MISTAGOGÍA DE LA BELLEZA DE DIOS. EL VALOR DEL SILENCIO CREATIVO
La vida contemplativa es una historia que se despliega, día tras día, a través de la apasionada búsqueda del rostro de Dios, en una relación de escucha, cercanía y encuentro con Él, que transfigura la vida. La Iglesia incansablemente -de día y de noche- alaba, agradece y suplica por toda la humanidad. Esa voz eclesial resuena en una boca que llamamos “comunidades contemplativas”, imagen que usó Dios cuando dijo al profeta Jeremías: Si sacas lo precioso de lo vil, serás como mi boca (cf. Jr 15, 19).
Desde esta sensibilidad bíblica, la vida monástica custodia vigilante esta pedagogía de la belleza que educa al mundo, este “sacar lo bello de lo vil” para aprender a ver -en las vicisitudes desfiguradas de las adversidades- el reflejo de la belleza de Dios, portadora de una eterna llamada a la Vida que florece en el respeto y la acogida a todos.
Pedagogía de la belleza.
Se ha instalado en el corazón del hombre una profunda desilusión y desconfianza de todo. En la mayoría de ellos, sin aceite de júbilo ni pan de esperanza, la vida se escurre como agua derramada. Nuestra casa común, esta tierra que pisamos, tiene las puertas y ventanas cerradas a la luz de la vida.
La pregunta sobre el mal emerge cotidianamente en el silencio y en los labios de todos, y ante el lamento humano que sigue interrogando: ¿Qué belleza salvará el mundo?, la vida monástica responde -más con su “estar entre los hombres” que con palabras- que: sólo la belleza misericordiosa de Dios salva al hombre del vacío de su vida, sólo Dios hace suyo el sufrimiento infinito del mundo, lo abraza y lo transforma en bien para todos; únicamente en Cristo sufriente Dios irrumpe en la historia -y en la nuestra cada día-, y vence al mal con el Amor misericordioso que levanta al hombre vencido en sus tribulaciones.
Dios no olvida al hombre, esta es la belleza que salva. El recuerdo constante de la comunidad monástica por los hombres, especialmente los que más sufren, hace presente el eterno recuerdo de Dios por la humanidad, hechura de sus propias manos. Se queda corto el conocido: “Pienso luego existo” de Descartes, es más existencial y necesario al ser humano: “Alguien piensa en mí [me ama], luego existo”, y es esta realidad la que hace presente el cenobio monástico.
Cultivar esta mirada presente, reflexiva, que vaya más allá de lo que se ve y de la bulimia de los contactos inmateriales, iniciar en el arte de sacar lo bello de lo vil, es urgente en nuestro mundo, y a ello se consagra la vida monástica por entero para dar respuesta al vértigo activista de un mundo -aparentemente en fiesta- pero con la lámpara de la alegría apagada por falta de verdadera fraternidad.
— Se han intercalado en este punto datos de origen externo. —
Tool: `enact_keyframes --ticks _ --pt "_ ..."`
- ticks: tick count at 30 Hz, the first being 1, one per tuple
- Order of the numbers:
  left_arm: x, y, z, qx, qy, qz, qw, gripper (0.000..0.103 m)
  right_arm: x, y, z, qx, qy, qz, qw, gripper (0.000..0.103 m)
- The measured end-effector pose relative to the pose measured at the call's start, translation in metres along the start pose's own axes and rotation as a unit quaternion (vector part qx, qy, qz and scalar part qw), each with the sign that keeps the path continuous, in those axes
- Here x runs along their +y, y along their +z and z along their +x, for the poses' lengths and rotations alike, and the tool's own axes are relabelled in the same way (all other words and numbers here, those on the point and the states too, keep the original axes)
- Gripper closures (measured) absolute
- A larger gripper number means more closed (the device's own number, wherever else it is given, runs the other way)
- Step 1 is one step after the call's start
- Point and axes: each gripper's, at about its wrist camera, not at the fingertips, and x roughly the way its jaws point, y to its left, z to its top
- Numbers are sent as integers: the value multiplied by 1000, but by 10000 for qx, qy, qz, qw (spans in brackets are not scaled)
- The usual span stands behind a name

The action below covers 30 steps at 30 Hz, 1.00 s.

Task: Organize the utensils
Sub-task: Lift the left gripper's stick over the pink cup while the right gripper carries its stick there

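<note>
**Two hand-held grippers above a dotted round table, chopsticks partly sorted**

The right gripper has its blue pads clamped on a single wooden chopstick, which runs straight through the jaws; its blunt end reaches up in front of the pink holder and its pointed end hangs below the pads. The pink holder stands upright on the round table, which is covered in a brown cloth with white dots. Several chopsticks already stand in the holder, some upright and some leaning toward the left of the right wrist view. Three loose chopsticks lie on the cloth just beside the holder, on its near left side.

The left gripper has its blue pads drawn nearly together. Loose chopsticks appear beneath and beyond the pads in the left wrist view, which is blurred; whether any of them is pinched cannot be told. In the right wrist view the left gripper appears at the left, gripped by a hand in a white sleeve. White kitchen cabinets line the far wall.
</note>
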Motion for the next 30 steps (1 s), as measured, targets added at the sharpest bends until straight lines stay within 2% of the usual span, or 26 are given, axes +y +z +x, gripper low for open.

Nuestras casas y barrios, en vez de ser preciosos espacios de encuentro donde lo “común” se aprecie y sostenga, frecuentemente se convierten en “lugares” de huida y de desconfianza mutua (cf. EG 75), construidos -más para aislar y proteger de tanta agresión-, que para conectar e integrar.
El monasterio, en medio de esta realidad no se queda impasible, es una voz que educa en el silencio, descubriendo al hombre la necesidad que tiene de conectarse “desde el corazón” a su origen, a Dios fuente de la vida, para crecer como un ser humano, sabiendo de dónde viene y a dónde va, y no convertirse en una computadora programada y eficaz.
La comunidad monástica, no se aísla del mundo, ni está llamada a replegarse sobre sí misma, sino que el Espíritu de Dios la moviliza continuamente, pero no en un “desborde activista”, sino en una atención amante al otro (cf. EG 199), en un continuo éxodo de sí mismo. La belleza de descalzarse ante el otro, descentrándose del propio ego, con un exquisito arte de escuchar y de dar hospitalidad -tanto en la liturgia como en la acogida a los huéspedes-, es parte de la pedagogía de la belleza en el silencio claustral.
Solamente en la comunión con Dios encuentra el hombre “vida estable”. Pero para ello necesita un “tú humano”, una relación interpersonal que le revele a Dios, y su indisoluble “vinculo” a Él desde el origen del mundo. La comunidad monástica es este “tú humano” que revela la verdad de la existencia de Dios y su amor al hombre. Y esto desde una belleza orante y desde la melodía de Dios.